Bridging Genotype to Phenotype in KMT5B-Related Syndrome: Evidence from RNA-Seq, ¹⁸FDG-PET, Clinical Deep Phenotyping in Two New Cases, and a Literature Review

Round 1

Reviewer 1 Report

Comments and Suggestions for Authors

In the genes-3859744 article, Politano and collaboraters adress the the genotype to phenotype correlation in two female adolescents with  global development delay carrying de novo pathogenic nonsense KMT5B variants. Patients underwent  detailed clinical, neuropsychological, and neuroimaging evaluations, including MRI and 18FDG PET/CT. NGS targeted sequencing and Sanger validation was performed. A targeted gene panel including genes correlated to NDDs was utilized to sequence the DNA of patient 1.  Whole exome sequencing was performed on genomic DNA of patient 2. RNA sequencing was perofrmed to investigate potential differences in gene expression and dysregulated pathways resulting from loss-of-function mutations in KMT5B. Structural effects of both pathogenic variants were analysed. To assess genotype-phenotype correlations, a critical review of the literature was carried out.

Data reported in this manuscript are interesting and well described. Correlation between clinical, deep neuropsychological evaluation and molecular genetic approaches are convencing and well described. The authors' results are validated by the literature data.

Minor comments

1. KMT5B mutations are subjected to a sex ratio with male predominance. This point would deserve to be mentioned in the manuscript.
2. Patient 1's deletion is a known variant that has been reported in Gnomad (stop gained, in silico predictor CADD 33). This point should be included in the manuscript.
3. For the variant c.559C>T; (p.Arg187Ter) identified in patient 2, it is a new variant that has not been reported in the databases. This point deserves to be specified in the manuscript.
4. Can table 2 be relocated to another part of the manuscript? While the data in the table is relevant to the 2 subjects of the study, he is interrupting the clinical description of patient 1 at the current location. Although it's not of great importance, it would enhance the reading of the manuscript.
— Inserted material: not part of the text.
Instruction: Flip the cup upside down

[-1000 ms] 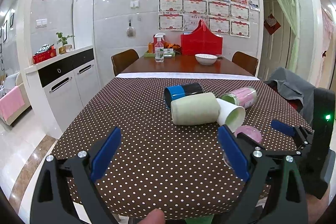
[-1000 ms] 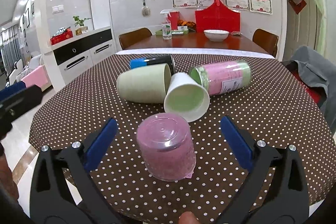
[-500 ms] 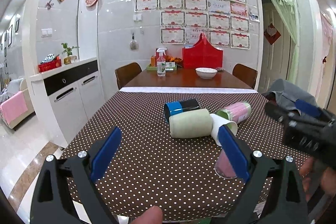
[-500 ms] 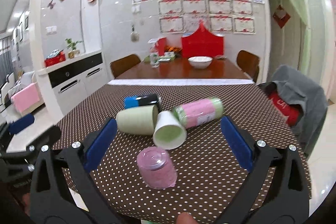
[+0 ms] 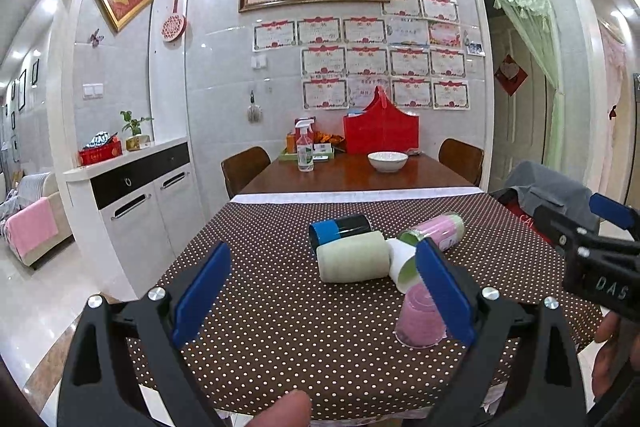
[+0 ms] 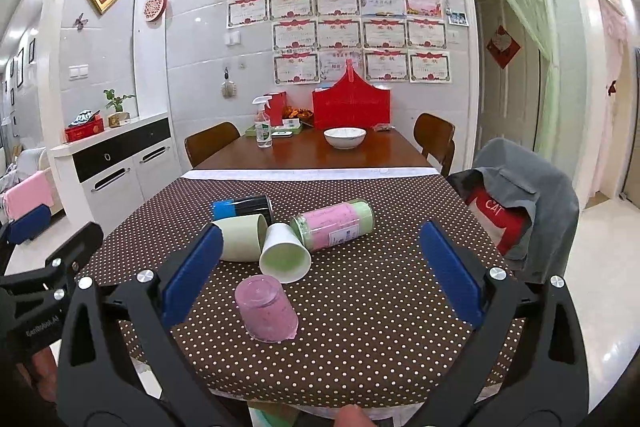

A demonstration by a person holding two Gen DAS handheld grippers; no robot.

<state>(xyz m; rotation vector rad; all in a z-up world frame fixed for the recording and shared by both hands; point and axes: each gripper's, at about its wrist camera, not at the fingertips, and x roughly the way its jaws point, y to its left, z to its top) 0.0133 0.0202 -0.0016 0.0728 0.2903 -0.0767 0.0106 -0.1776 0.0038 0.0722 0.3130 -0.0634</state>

Conclusions are in line with the aim objectives of the manuscript

Figures and Table are of good quality

References are complete

Author Response

In the genes-3859744 article, Politano and collaboraters adress the the genotype to phenotype correlation in two female adolescents with  global development delay carrying de novo pathogenic nonsense KMT5B variants. Patients underwent  detailed clinical, neuropsychological, and neuroimaging evaluations, including MRI and 18FDG PET/CT. NGS targeted sequencing and Sanger validation was performed. A targeted gene panel including genes correlated to NDDs was utilized to sequence the DNA of patient 1.  Whole exome sequencing was performed on genomic DNA of patient 2. RNA sequencing was perofrmed to investigate potential differences in gene expression and dysregulated pathways resulting from loss-of-function mutations in KMT5B. Structural effects of both pathogenic variants were analysed. To assess genotype-phenotype correlations, a critical review of the literature was carried out.

Data reported in this manuscript are interesting and well described. Correlation between clinical, deep neuropsychological evaluation and molecular genetic approaches are convencing and well described. The authors' results are validated by the literature data.

Minor comments

1. KMT5B mutations are subjected to a sex ratio with male predominance. This point would deserve to be mentioned in the manuscript.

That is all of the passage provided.